Prompt>
All of the data is to be set down again without alteration.

● ● ● ● ●

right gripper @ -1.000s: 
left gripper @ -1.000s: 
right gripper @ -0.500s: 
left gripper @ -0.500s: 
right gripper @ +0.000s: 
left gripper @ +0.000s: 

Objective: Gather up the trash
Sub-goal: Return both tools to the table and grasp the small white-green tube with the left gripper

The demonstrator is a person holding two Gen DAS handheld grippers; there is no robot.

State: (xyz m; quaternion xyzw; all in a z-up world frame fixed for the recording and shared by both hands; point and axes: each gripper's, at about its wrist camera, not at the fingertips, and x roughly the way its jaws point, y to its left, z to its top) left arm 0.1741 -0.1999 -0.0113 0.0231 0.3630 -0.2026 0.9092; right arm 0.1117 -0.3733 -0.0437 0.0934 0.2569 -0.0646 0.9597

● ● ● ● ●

Expected answer>
right gripper @ -1.000s: 
left gripper @ -1.000s: 
right gripper @ -0.500s: 
left gripper @ -0.500s: 
right gripper @ +0.000s: 
left gripper @ +0.000s: 

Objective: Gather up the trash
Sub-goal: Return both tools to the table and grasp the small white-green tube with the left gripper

The demonstrator is a person holding two Gen DAS handheld grippers; there is no robot.

State: (xyz m; quaternion xyzw; all in a z-up world frame fixed for the recording and shared by both hands; point and axes: each gripper's, at about its wrist camera, not at the fingertips, and x roughly the way its jaws point, y to its left, z to its top) left arm 0.1741 -0.1999 -0.0113 0.0231 0.3630 -0.2026 0.9092; right arm 0.1117 -0.3733 -0.0437 0.0934 0.2569 -0.0646 0.9597

There's no more to the output.